▶ _EXERCISE_
The full listing should be reproduced exactly as it appears.

▶ _INFORMATION SUPPLIED_
++++++++

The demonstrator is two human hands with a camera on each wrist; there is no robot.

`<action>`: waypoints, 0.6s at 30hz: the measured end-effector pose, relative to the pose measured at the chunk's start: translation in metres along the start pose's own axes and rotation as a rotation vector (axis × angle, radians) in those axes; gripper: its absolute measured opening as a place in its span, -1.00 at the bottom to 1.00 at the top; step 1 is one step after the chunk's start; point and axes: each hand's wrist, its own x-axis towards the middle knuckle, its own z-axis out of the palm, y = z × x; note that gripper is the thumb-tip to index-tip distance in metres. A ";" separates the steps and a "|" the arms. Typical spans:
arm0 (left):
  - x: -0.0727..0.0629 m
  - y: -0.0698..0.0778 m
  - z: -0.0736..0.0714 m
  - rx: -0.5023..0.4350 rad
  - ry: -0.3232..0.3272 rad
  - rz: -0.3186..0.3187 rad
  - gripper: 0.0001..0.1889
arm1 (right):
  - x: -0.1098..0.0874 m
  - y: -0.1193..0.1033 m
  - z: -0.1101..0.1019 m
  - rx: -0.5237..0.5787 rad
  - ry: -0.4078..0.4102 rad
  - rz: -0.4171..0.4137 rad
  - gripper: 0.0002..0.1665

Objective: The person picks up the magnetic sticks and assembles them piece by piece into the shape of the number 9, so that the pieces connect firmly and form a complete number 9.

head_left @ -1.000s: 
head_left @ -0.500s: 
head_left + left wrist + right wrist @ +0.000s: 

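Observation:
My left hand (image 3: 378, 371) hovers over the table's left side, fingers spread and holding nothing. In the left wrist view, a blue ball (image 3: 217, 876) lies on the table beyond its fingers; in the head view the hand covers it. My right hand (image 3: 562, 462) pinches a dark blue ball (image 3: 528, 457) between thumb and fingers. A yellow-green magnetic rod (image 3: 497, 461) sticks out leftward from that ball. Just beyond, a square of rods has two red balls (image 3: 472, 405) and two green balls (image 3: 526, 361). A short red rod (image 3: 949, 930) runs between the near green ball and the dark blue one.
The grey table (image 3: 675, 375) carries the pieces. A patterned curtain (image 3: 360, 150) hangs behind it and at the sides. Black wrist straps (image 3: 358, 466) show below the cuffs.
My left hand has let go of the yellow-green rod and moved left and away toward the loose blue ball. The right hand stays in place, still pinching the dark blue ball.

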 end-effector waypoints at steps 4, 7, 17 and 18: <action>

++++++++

▶ _SOLUTION TO THIS EXERCISE_
The demonstrator is two human hands with a camera on each wrist; there is no robot.

`<action>`: waypoints, 0.6s at 30hz: the measured end-effector pose, relative to the pose measured at the chunk's start: translation in metres along the start pose's own axes and rotation as a rotation vector (axis × angle, radians) in those axes; gripper: its absolute measured opening as a place in its span, -1.00 at the bottom to 1.00 at the top; step 1 is one step after the chunk's start; point and axes: each hand's wrist, its own x-axis towards the middle knuckle, its own z-axis out of the palm, y = z × x; note that gripper is the thumb-tip to index-tip distance in metres. A ";" separates the steps and a "|" the arms. Typical spans:
arm0 (left):
  - x: -0.0727..0.0629 m
  - y: -0.0698..0.0778 m
  - z: -0.0736..0.0714 m
  - rx: -0.5023..0.4350 rad
  - ry: -0.3232..0.3272 rad
  - rz: -0.3186..0.3187 rad
  - gripper: 0.0001..0.1889
arm1 (right):
  - x: -0.1098..0.0874 m
  - y: -0.1193..0.1033 m
  - z: -0.1101..0.1019 m
  - rx: -0.5237..0.5787 rad
  - ry: -0.4078..0.4102 rad
  - rz: -0.4171..0.4137 rad
  - gripper: 0.0002..0.1665

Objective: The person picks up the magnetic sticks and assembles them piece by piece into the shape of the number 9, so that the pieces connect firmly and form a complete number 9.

head_left @ -1.000s: 
head_left @ -0.500s: 
head_left + left wrist + right wrist @ +0.000s: 

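Observation:
My left hand (image 3: 378, 371) hovers over the table's left side, fingers spread and holding nothing. In the left wrist view, a blue ball (image 3: 217, 876) lies on the table beyond its fingers; in the head view the hand covers it. My right hand (image 3: 562, 462) pinches a dark blue ball (image 3: 528, 457) between thumb and fingers. A yellow-green magnetic rod (image 3: 497, 461) sticks out leftward from that ball. Just beyond, a square of rods has two red balls (image 3: 472, 405) and two green balls (image 3: 526, 361). A short red rod (image 3: 949, 930) runs between the near green ball and the dark blue one.
The grey table (image 3: 675, 375) carries the pieces. A patterned curtain (image 3: 360, 150) hangs behind it and at the sides. Black wrist straps (image 3: 358, 466) show below the cuffs.
My left hand has let go of the yellow-green rod and moved left and away toward the loose blue ball. The right hand stays in place, still pinching the dark blue ball.
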
 end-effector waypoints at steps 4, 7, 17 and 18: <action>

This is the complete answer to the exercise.